Put the dough back into the mixing bowl, cover and let rise at room temperature for 2 ½ hours.
For woodfired pizza: Start your fire. By the time the pizzas go in, the fire should be at least 2 hours old. Build a fire in the center of your oven, and in the last 30 minutes, move the fire side to side to heat the bottom tiles. Add 6 well-seasoned sticks about 1½” in diameter 10 minutes before firing the first pizza. When you are ready to bake, spread your mature fire into a horseshoe shape at the back of the oven, using the 6 sticks to maintain the fire. Add 4 more sticks at this point and brush the center floor of the oven well. The side walls of your oven should be turning white if your oven is up to temperature.
Form dough balls: Turn dough onto lightly floured surface and divide into two balls. Let dough balls sit under a cloth until ready to use.
Make the toppings: Melt butter over medium heat in a sautee pan, add chopped onions and raise the heat to medium high. Quickly stir as onions brown, getting uncooked onions down to the pan surface and, when all the onions are lightly browned, turn the heat to low. Let simmer in their juices for at least 30 minutes.
Make the cream sauce: Melt butter over medium low heat in a sauce pan, add the flour and stir to make a roux. Add a few tablespoons of the milk and, when hot, stir it into the roux. Add more milk ¼ cup at a time and incorporating when hot, until you have used all the milk.
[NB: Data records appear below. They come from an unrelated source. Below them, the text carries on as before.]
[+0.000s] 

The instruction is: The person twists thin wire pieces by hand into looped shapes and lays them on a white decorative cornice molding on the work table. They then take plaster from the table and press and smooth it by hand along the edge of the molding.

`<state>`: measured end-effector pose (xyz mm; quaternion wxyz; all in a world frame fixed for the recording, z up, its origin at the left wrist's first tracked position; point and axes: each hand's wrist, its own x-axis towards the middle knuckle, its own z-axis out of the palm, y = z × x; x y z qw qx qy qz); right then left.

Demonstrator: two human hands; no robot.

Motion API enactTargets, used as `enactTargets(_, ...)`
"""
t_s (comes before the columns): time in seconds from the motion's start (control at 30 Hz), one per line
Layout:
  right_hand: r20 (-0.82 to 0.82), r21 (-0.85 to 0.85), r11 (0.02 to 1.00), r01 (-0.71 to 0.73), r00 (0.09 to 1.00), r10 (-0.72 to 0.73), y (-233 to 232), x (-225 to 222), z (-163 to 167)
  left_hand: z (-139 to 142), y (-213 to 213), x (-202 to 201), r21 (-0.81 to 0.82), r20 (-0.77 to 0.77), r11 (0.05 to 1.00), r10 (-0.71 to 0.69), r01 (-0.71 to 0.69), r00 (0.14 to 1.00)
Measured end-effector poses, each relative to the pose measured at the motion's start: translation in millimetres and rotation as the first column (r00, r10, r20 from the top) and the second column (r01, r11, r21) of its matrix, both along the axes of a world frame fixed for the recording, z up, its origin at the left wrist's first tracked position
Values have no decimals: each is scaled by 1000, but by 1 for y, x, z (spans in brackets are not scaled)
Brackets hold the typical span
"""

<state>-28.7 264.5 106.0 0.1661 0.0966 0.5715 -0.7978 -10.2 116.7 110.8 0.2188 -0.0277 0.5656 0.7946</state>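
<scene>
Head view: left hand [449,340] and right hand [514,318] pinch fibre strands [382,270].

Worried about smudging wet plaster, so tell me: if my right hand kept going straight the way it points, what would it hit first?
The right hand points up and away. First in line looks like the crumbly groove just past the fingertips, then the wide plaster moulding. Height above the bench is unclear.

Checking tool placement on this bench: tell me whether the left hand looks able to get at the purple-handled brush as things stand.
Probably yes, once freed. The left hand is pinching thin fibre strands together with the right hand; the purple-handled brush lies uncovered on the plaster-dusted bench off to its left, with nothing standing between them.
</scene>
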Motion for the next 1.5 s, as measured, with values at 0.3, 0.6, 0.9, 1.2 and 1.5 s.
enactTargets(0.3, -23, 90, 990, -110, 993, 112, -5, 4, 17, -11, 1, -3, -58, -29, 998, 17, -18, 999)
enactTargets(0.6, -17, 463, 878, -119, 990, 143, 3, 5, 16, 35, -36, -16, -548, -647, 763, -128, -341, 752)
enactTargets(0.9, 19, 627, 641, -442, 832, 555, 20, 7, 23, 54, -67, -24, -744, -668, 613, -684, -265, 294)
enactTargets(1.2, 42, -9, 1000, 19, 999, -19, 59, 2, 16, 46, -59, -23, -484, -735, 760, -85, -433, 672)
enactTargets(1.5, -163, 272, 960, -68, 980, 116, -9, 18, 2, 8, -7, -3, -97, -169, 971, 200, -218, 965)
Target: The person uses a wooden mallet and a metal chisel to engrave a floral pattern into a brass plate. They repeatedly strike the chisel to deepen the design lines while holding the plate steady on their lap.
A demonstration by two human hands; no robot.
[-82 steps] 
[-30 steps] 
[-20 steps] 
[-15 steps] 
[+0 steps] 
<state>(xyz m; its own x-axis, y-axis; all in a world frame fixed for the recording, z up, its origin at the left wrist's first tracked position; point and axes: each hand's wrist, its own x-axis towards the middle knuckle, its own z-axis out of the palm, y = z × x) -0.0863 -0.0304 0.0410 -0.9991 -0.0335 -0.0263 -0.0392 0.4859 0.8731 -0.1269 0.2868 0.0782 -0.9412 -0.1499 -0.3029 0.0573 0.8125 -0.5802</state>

Make sure before any cold milk is added you have smoothed all the lumps to get the best results. Add salt and pepper, remove from heat and cover.
For baking in a conventional oven: Use a pizza stone or put quarry tiles in a 3×2 pattern on the center rack of your oven and preheat for 30 minutes at 425º.
Make the pizza: Stretch dough out on the floured counter with your fingers, pushing lightly, until you have a 14” round. Roll the outer 1” edge over to form decorative rims around the pizzas. Now move to floured peels. (You might want to do one pizza at a time, as I did, leaving the other pizza blank under the cloth.)
Smooth half the cream sauce to the rim of each pizza with the back of a spoon. Spread evenly with half the onion and half the prosciutto and then sprinkle with half of the Comte cheese.
Bake the pizzas: In the woodfired oven this pizza will take 6 or 7 minutes, and needs to be turned after 3 minutes. In a conventional oven, it will take 10 to 12 minutes, and needs to be turned after 5 minutes. Slip one pizza at a time directly onto the clean woodfired oven floor or quarry tiles (or pizza stone). Turn with a metal peel or 2 metal spatulas, remove when done to a round metal pan and let sit 5 minutes before slicing.
Enjoy your pizza. Oh, I mean – Bon appétit! It’s such a French delight, after all.